◆ EXERCISE REQUIREMENTS: The expected output is the data below, character for character, without its pictures.

RECORDED INFORMATION: Begin

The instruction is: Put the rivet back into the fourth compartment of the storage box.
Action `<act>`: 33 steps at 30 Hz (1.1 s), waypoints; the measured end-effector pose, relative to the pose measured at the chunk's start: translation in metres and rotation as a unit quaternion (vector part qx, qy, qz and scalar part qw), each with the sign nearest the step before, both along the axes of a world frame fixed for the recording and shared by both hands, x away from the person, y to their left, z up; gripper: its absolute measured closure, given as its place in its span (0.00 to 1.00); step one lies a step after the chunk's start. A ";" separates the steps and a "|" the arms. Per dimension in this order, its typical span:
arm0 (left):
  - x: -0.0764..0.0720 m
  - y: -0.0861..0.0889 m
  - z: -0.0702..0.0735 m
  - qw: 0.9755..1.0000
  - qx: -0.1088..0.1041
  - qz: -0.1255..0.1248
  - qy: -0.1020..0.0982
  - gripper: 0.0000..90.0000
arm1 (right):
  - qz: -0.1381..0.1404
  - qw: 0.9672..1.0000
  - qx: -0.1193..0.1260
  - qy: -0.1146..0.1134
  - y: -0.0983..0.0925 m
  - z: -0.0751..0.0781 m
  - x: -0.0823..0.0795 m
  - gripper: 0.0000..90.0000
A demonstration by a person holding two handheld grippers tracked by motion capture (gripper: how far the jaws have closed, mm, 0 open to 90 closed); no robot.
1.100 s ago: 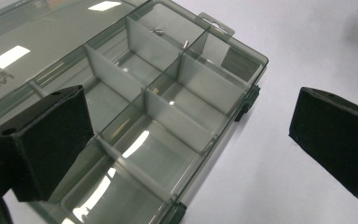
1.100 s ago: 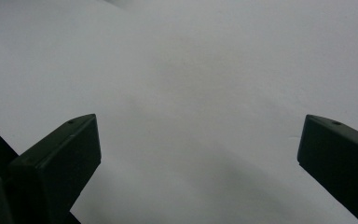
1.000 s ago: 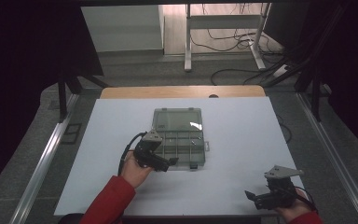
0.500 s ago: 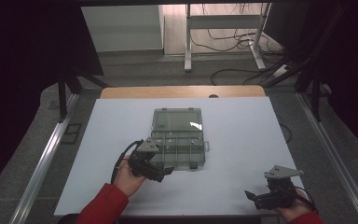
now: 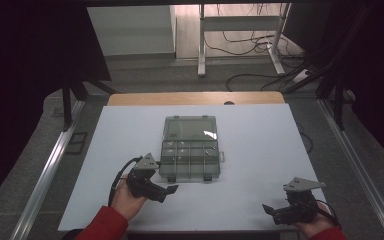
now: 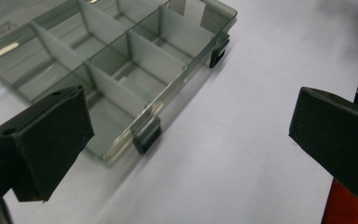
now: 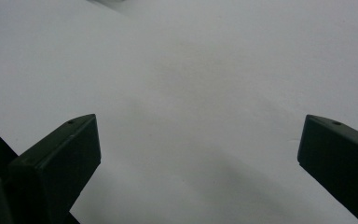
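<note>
A clear grey plastic organiser box [image 5: 190,149] with inner dividers lies in the middle of the white table [image 5: 260,145]. Two black latches [image 6: 147,137] sit on its near edge. My left gripper [image 5: 166,192] hovers just off the box's near-left corner, pointing right, open and holding nothing. In the left gripper view the box [image 6: 121,70] lies ahead and to the left of the open left gripper [image 6: 189,135]. My right gripper [image 5: 271,212] is at the near right edge of the table, far from the box, open over bare white surface [image 7: 198,158].
A wooden strip [image 5: 195,98] borders the table's far edge. Metal rails [image 5: 50,165] run along both sides of the table. Beyond it are a grey floor, cables and a white desk frame [image 5: 240,30]. Red sleeves [image 5: 105,225] enter from the bottom.
My left gripper has drawn back from the box's near-left corner toward the person and slightly left. The right gripper and the box have stayed put.
</note>
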State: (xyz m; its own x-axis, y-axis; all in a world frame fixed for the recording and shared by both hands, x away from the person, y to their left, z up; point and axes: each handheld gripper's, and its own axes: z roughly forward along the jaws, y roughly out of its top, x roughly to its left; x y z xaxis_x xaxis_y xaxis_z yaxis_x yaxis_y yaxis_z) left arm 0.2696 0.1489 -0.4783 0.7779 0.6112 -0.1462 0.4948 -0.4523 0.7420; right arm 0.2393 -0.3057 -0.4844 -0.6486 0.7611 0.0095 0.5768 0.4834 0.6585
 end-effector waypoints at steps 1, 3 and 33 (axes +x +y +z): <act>-0.002 0.002 0.000 1.000 -0.005 0.005 0.006 0.00 | 0.000 1.000 0.000 0.000 0.000 0.000 0.000 0.00; -0.003 0.006 0.001 1.000 -0.011 0.011 0.012 0.00 | 0.000 1.000 0.000 -0.001 0.000 0.000 0.000 0.00; -0.045 0.071 -0.001 0.997 -0.031 0.069 0.028 0.00 | -0.001 1.000 0.016 -0.013 -0.001 0.003 -0.001 0.00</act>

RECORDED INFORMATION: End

◆ SOLUTION TO THIS PROBLEM:
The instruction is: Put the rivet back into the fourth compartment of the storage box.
Action `<act>`: 33 steps at 30 Hz (1.1 s), waypoints; the measured end-effector pose, relative to the pose measured at the chunk's start: translation in metres and rotation as a unit quaternion (vector part qx, qy, qz and scalar part qw), each with the sign nearest the step before, both along the axes of a world frame fixed for the recording and shared by both hands, x away from the person, y to their left, z up; gripper: its absolute measured closure, given as its place in its span (0.00 to 1.00); step one lies a step after the chunk's start. A ";" separates the steps and a "|" the arms. Per dimension in this order, its typical span:
arm0 (left):
  - x: -0.0764..0.0720 m
  - y: -0.0861..0.0889 m
  - z: -0.0702..0.0735 m
  - qw: 0.9755..1.0000
  - qx: -0.1088..0.1041
  - qz: -0.1255..0.1248
  - qy: -0.1020..0.0982
  - gripper: 0.0000..90.0000
arm1 (right):
  - qz: -0.1381..0.1404
  - qw: 0.9672..1.0000
  - qx: -0.1193..0.1260
  - qy: -0.1146..0.1134
  - y: -0.0983..0.0925 m
  - z: -0.0751..0.0781 m
  - x: -0.0823..0.0795 m
  - gripper: 0.0000..90.0000
A demonstration by a person holding two handheld grippers tracked by motion capture (gripper: how far the jaws have closed, mm, 0 open to 90 closed); no robot.
1.100 s ago: 
1.100 s ago: 
1.000 s ago: 
0.500 s ago: 
now: 
now: 
now: 
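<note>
A clear grey plastic organiser box [image 5: 190,149] with inner dividers lies in the middle of the white table [image 5: 260,145]. Two black latches [image 6: 147,137] sit on its near edge. My left gripper [image 5: 166,192] hovers just off the box's near-left corner, pointing right, open and holding nothing. In the left gripper view the box [image 6: 121,70] lies ahead and to the left of the open left gripper [image 6: 189,135]. My right gripper [image 5: 271,212] is at the near right edge of the table, far from the box, open over bare white surface [image 7: 198,158].
A wooden strip [image 5: 195,98] borders the table's far edge. Metal rails [image 5: 50,165] run along both sides of the table. Beyond it are a grey floor, cables and a white desk frame [image 5: 240,30]. Red sleeves [image 5: 105,225] enter from the bottom.
My left gripper has drawn back from the box's near-left corner toward the person and slightly left. The right gripper and the box have stayed put.
</note>
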State: (xyz m; its own x-axis, y-axis; all in a world frame fixed for the recording and shared by both hands, x away from the person, y to their left, z up; point and axes: each handheld gripper's, and its own axes: z roughly forward along the jaws, y roughly out of its top, x roughly to its left; x y z xaxis_x xaxis_y xaxis_z yaxis_x yaxis_y yaxis_z) left arm 0.2696 0.1489 -0.4783 0.7779 0.6112 -0.1462 0.4948 -0.4523 0.7420; right arm 0.2393 -0.3057 -0.4844 -0.6486 0.7611 0.0095 0.5768 0.4834 0.6585
 end-effector waypoints at steps 1, 3 and 33 (axes +x +y +z): <act>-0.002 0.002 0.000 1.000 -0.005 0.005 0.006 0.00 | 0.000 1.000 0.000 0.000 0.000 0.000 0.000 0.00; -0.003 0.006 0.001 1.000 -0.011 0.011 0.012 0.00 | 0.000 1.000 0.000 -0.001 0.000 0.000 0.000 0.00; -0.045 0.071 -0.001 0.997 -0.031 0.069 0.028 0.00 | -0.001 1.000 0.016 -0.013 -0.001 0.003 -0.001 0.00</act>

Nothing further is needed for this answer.